• [Activity] Every line in the data below has to be repeated exactly; no picture belongs in the result.

*** Begin section ***

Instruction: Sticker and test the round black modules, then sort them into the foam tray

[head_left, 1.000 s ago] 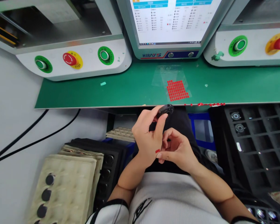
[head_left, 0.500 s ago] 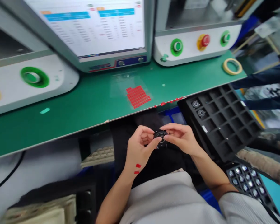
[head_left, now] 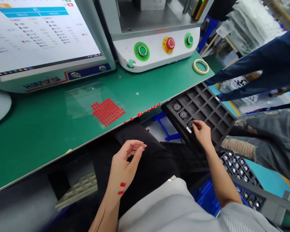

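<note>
My right hand (head_left: 203, 132) reaches over the black compartment tray (head_left: 218, 127). Its thumb and fingertips are closed on a small round black part (head_left: 190, 124), which sits in a cell at the tray's near left edge. Two like parts, one black disc (head_left: 183, 114) and another disc (head_left: 176, 107), lie in the cells beyond it. Above my lap, my left hand (head_left: 125, 161) is held with loosely curved fingers and nothing in it. Two red sticker pieces (head_left: 122, 188) are stuck near its wrist.
On the green bench (head_left: 157, 88) lie a sheet of red stickers (head_left: 108, 111) and a tape roll (head_left: 201, 66). A monitor (head_left: 50, 75) and a button panel (head_left: 157, 50) stand behind. Lower right is another filled tray (head_left: 239, 167). Other people's legs (head_left: 268, 135) are close on the right.
My right hand has moved right, carrying the round black part from between both hands into a tray cell. My left hand has let go of it. The view has swung right.
</note>
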Available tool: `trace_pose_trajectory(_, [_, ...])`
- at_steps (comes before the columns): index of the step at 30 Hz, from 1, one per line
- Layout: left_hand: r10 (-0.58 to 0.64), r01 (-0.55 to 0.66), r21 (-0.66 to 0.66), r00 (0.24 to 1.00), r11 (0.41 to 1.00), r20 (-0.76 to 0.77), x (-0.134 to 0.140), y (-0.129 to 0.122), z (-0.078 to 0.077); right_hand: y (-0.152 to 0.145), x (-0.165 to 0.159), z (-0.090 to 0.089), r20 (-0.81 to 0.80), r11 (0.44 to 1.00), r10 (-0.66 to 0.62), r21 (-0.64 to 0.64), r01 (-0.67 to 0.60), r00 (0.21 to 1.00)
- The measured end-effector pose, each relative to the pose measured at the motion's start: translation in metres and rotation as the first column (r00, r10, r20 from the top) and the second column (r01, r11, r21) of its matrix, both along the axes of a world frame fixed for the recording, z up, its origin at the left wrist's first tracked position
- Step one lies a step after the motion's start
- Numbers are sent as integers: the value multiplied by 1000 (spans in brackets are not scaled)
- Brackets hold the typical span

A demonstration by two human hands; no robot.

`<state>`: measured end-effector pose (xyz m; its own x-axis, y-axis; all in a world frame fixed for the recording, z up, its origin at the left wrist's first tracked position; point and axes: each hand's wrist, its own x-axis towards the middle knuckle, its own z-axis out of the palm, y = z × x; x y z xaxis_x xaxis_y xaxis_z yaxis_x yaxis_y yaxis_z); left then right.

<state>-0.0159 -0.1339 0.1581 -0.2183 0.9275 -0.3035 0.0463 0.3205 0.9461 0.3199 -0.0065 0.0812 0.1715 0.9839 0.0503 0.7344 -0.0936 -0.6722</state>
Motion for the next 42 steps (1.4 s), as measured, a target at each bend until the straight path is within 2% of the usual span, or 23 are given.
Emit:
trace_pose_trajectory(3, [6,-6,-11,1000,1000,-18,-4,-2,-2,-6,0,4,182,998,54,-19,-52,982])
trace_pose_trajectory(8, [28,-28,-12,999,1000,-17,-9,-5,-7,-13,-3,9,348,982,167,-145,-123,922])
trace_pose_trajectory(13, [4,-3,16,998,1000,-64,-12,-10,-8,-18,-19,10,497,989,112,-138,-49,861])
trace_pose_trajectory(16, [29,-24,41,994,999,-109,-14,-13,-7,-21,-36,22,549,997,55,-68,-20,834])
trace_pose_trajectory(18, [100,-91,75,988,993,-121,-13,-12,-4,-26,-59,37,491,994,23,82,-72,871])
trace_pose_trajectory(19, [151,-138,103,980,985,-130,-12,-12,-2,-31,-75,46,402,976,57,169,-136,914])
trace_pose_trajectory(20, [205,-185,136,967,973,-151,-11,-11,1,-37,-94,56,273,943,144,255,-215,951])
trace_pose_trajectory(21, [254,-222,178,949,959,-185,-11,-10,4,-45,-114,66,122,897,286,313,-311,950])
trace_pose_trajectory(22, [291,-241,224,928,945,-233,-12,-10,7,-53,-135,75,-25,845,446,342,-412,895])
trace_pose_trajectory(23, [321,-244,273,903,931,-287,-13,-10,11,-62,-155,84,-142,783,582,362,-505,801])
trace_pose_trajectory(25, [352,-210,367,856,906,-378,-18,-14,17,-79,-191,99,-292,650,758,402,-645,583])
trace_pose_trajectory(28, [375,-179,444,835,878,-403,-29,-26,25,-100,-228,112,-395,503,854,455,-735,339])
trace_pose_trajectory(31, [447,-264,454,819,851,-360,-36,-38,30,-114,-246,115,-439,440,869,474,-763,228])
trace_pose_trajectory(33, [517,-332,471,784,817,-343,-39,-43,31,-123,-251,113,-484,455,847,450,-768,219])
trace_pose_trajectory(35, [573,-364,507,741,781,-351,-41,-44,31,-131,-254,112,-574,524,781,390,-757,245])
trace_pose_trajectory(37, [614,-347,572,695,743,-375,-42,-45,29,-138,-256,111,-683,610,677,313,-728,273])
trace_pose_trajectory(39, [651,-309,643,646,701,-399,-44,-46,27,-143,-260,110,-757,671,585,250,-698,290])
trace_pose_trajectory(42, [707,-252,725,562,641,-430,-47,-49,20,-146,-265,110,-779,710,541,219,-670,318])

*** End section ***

• [Answer box]
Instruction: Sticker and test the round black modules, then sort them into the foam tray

[head_left, 1.000 s ago] 
[head_left, 0.500 s ago] 
[head_left, now] 

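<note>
My right hand (head_left: 203, 132) reaches over the black compartment tray (head_left: 218, 127). Its thumb and fingertips are closed on a small round black part (head_left: 190, 124), which sits in a cell at the tray's near left edge. Two like parts, one black disc (head_left: 183, 114) and another disc (head_left: 176, 107), lie in the cells beyond it. Above my lap, my left hand (head_left: 125, 161) is held with loosely curved fingers and nothing in it. Two red sticker pieces (head_left: 122, 188) are stuck near its wrist.
On the green bench (head_left: 157, 88) lie a sheet of red stickers (head_left: 108, 111) and a tape roll (head_left: 201, 66). A monitor (head_left: 50, 75) and a button panel (head_left: 157, 50) stand behind. Lower right is another filled tray (head_left: 239, 167). Other people's legs (head_left: 268, 135) are close on the right.
My right hand has moved right, carrying the round black part from between both hands into a tray cell. My left hand has let go of it. The view has swung right.
</note>
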Available tool: `trace_pose_trajectory(_, [_, ...])`
- at_steps (comes before the columns): index of the step at 30 Hz, from 1, one per line
- Layout: left_hand: r10 (-0.58 to 0.64), r01 (-0.55 to 0.66), r21 (-0.66 to 0.66), r00 (0.24 to 1.00), r11 (0.41 to 1.00), r20 (-0.76 to 0.77), x (-0.134 to 0.140), y (-0.129 to 0.122), z (-0.078 to 0.077); right_hand: y (-0.152 to 0.145), x (-0.165 to 0.159), z (-0.090 to 0.089), r20 (-0.81 to 0.80), r11 (0.44 to 1.00), r10 (-0.66 to 0.62), r21 (-0.64 to 0.64), r01 (-0.67 to 0.60), r00 (0.21 to 1.00)
- The measured end-effector pose, each relative to the pose measured at the motion's start: translation in metres and rotation as the first column (r00, r10, r20 from the top) and the second column (r01, r11, r21) of its matrix, both along the axes of a world frame fixed for the recording, z up, its origin at the left wrist's first tracked position
- Step one lies a step after the motion's start
- Numbers are sent as integers: the value multiplied by 1000 (spans in brackets are not scaled)
- Brackets hold the typical span

A demonstration by two human hands; no robot.

`<state>`: measured end-effector pose (xyz m; its own x-axis, y-axis; all in a world frame fixed for the recording, z up, its origin at the left wrist's first tracked position; point and axes: each hand's wrist, its own x-axis towards the middle knuckle, its own z-axis out of the palm, y = z × x; x y z xaxis_x xaxis_y xaxis_z yaxis_x yaxis_y yaxis_z); left then right.

<state>-0.0159 -0.1339 0.1581 -0.2183 0.9275 -0.3035 0.0463 0.3205 0.9461 0.3199 -0.0065 0.0812 0.1715 0.9839 0.0503 0.7344 -0.0936 -0.6722</state>
Motion for the next 42 steps (1.4 s), as measured, a target at each bend until the straight path is within 2% of the usual span, or 23 are given.
Emit:
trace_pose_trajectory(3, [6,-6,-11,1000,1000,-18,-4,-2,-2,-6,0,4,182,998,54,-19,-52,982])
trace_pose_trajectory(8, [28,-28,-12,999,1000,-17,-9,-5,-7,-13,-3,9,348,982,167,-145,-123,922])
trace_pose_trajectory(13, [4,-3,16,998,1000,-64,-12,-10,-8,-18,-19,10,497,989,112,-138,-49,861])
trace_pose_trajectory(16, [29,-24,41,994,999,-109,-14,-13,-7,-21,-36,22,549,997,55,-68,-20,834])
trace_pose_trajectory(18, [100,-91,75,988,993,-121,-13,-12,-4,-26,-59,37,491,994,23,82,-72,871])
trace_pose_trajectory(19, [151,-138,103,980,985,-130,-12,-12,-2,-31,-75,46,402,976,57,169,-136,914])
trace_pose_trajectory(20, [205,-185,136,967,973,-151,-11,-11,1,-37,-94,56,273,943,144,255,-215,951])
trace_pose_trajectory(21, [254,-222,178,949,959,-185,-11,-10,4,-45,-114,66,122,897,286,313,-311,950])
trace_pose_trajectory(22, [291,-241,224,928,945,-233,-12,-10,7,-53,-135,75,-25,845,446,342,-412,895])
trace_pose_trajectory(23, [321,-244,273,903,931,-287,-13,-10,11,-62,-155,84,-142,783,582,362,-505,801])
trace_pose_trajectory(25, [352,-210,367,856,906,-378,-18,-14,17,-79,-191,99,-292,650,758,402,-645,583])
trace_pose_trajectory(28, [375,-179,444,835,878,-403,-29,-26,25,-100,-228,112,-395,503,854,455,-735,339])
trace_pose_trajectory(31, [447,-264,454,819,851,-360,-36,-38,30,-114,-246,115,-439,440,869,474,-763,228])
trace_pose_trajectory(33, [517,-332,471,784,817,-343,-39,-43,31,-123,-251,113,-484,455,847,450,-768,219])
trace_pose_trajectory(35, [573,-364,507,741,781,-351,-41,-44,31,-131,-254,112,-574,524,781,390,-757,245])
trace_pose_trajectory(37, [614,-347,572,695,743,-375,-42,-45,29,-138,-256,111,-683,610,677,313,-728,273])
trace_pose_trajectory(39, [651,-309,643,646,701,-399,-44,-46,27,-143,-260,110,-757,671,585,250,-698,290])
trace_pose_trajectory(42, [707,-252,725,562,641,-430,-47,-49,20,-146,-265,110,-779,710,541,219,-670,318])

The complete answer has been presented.